*Instructions for the task:* Reproduce exactly the opening lines of the listing, stopping after the line that contains "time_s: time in" and including it.

*Supplied records:*
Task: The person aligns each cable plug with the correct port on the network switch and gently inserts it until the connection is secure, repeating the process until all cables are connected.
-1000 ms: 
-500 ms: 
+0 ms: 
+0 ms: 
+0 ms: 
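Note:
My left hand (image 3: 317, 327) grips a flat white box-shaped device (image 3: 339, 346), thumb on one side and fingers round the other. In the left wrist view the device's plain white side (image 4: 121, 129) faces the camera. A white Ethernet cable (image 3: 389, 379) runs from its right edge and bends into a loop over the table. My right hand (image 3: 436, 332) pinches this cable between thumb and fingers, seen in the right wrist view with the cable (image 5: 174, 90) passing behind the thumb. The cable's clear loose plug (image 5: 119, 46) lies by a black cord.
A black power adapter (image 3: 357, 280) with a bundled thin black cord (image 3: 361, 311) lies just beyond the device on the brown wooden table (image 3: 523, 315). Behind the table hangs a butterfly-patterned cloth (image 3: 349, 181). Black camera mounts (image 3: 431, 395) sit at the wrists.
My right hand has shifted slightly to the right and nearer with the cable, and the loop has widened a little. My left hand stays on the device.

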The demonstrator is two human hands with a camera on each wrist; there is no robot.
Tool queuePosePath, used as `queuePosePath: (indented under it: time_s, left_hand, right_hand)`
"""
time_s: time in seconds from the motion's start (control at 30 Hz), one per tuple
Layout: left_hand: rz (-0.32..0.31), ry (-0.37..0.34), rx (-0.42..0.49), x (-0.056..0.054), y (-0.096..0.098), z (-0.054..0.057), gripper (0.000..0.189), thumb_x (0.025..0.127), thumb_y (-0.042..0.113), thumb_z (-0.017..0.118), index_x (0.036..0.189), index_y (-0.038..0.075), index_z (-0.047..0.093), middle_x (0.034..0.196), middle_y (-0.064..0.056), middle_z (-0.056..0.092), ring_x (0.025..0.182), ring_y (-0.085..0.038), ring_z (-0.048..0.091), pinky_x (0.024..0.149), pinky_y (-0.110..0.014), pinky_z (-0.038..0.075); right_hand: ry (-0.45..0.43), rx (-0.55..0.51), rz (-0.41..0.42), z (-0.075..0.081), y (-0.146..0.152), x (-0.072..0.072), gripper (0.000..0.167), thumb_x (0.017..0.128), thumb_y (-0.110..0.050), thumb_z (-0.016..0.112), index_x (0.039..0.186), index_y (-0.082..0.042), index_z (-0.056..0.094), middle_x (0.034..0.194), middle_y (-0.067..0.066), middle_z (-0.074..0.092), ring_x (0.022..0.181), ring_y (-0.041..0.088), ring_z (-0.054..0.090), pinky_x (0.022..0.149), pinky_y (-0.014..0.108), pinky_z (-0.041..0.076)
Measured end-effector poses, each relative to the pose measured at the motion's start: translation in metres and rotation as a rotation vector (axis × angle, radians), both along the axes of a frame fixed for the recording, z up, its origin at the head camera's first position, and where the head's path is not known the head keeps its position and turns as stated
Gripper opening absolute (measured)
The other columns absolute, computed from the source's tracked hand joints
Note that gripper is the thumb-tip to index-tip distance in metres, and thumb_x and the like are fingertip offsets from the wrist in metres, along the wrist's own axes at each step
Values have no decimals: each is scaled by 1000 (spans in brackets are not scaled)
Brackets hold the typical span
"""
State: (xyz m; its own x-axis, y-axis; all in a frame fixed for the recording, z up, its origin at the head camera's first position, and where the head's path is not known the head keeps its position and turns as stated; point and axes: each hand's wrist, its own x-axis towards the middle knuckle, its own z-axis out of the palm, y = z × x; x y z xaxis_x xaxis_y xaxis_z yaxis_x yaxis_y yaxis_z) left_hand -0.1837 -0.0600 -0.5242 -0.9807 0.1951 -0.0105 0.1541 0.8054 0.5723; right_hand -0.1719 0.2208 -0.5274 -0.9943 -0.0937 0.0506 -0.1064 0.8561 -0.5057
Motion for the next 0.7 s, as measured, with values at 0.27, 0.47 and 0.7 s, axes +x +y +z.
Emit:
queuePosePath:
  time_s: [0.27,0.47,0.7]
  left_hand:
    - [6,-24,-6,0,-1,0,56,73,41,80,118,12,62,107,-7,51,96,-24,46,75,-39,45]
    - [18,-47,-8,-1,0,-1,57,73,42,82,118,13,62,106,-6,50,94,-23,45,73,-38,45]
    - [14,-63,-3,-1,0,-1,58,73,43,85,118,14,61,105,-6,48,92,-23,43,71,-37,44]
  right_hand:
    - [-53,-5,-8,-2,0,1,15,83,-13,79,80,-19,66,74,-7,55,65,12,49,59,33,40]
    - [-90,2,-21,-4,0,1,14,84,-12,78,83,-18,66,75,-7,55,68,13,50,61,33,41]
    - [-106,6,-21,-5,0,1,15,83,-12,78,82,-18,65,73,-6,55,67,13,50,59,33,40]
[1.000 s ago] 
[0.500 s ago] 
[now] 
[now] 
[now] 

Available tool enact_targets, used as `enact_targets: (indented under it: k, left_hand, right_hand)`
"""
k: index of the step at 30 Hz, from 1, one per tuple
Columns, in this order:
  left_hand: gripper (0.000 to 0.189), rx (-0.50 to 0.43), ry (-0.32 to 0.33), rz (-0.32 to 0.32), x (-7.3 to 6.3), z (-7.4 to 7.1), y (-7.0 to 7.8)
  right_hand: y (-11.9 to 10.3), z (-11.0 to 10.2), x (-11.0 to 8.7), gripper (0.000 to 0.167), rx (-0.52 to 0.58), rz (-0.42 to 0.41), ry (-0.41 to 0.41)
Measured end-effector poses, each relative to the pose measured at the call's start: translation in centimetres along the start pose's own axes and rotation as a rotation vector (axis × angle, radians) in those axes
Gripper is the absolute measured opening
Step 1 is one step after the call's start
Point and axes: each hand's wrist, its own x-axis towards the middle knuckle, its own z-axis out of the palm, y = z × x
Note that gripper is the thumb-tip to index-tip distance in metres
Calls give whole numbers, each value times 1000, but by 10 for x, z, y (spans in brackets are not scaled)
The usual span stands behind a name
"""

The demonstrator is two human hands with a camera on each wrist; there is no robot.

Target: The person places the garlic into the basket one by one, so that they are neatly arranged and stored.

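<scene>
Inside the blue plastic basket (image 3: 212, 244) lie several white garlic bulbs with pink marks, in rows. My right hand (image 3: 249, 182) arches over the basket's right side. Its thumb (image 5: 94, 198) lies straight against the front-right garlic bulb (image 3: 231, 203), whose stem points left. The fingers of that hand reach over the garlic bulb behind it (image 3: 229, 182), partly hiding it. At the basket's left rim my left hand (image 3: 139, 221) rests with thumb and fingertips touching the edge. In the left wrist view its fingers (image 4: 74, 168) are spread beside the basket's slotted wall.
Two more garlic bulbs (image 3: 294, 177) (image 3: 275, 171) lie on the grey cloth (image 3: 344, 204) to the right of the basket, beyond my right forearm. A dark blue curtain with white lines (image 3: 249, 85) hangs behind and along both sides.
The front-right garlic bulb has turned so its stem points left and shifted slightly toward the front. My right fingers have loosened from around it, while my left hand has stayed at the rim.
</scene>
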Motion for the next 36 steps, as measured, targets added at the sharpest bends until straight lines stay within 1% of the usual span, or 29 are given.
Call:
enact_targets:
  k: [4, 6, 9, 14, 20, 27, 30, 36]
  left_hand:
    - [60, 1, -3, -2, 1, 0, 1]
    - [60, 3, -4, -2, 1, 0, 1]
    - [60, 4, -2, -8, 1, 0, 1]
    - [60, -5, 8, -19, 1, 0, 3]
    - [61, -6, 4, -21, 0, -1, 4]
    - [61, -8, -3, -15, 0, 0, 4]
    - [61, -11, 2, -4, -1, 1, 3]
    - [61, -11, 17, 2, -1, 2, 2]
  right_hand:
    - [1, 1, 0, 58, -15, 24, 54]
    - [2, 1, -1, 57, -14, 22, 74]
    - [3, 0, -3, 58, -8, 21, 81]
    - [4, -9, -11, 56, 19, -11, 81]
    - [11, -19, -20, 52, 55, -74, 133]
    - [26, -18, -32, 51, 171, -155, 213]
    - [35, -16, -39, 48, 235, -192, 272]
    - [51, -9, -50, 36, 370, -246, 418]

*Task answer:*
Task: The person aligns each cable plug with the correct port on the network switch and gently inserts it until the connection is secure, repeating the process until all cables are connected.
-1000 ms: 
-500 ms: 
+0 ms: 
+0 ms: 
+0 ms: 
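Note:
My left hand (image 3: 317, 327) grips a flat white box-shaped device (image 3: 339, 346), thumb on one side and fingers round the other. In the left wrist view the device's plain white side (image 4: 121, 129) faces the camera. A white Ethernet cable (image 3: 389, 379) runs from its right edge and bends into a loop over the table. My right hand (image 3: 436, 332) pinches this cable between thumb and fingers, seen in the right wrist view with the cable (image 5: 174, 90) passing behind the thumb. The cable's clear loose plug (image 5: 119, 46) lies by a black cord.
A black power adapter (image 3: 357, 280) with a bundled thin black cord (image 3: 361, 311) lies just beyond the device on the brown wooden table (image 3: 523, 315). Behind the table hangs a butterfly-patterned cloth (image 3: 349, 181). Black camera mounts (image 3: 431, 395) sit at the wrists.
My right hand has shifted slightly to the right and nearer with the cable, and the loop has widened a little. My left hand stays on the device.
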
The demonstrator is two human hands with a camera on each wrist; there is no robot.
Tool queuePosePath, used as `queuePosePath: (indented under it: time_s, left_hand, right_hand)`
"""
time_s: time in seconds from the motion's start (control at 30 Hz), one per tuple

What needed an answer now has one.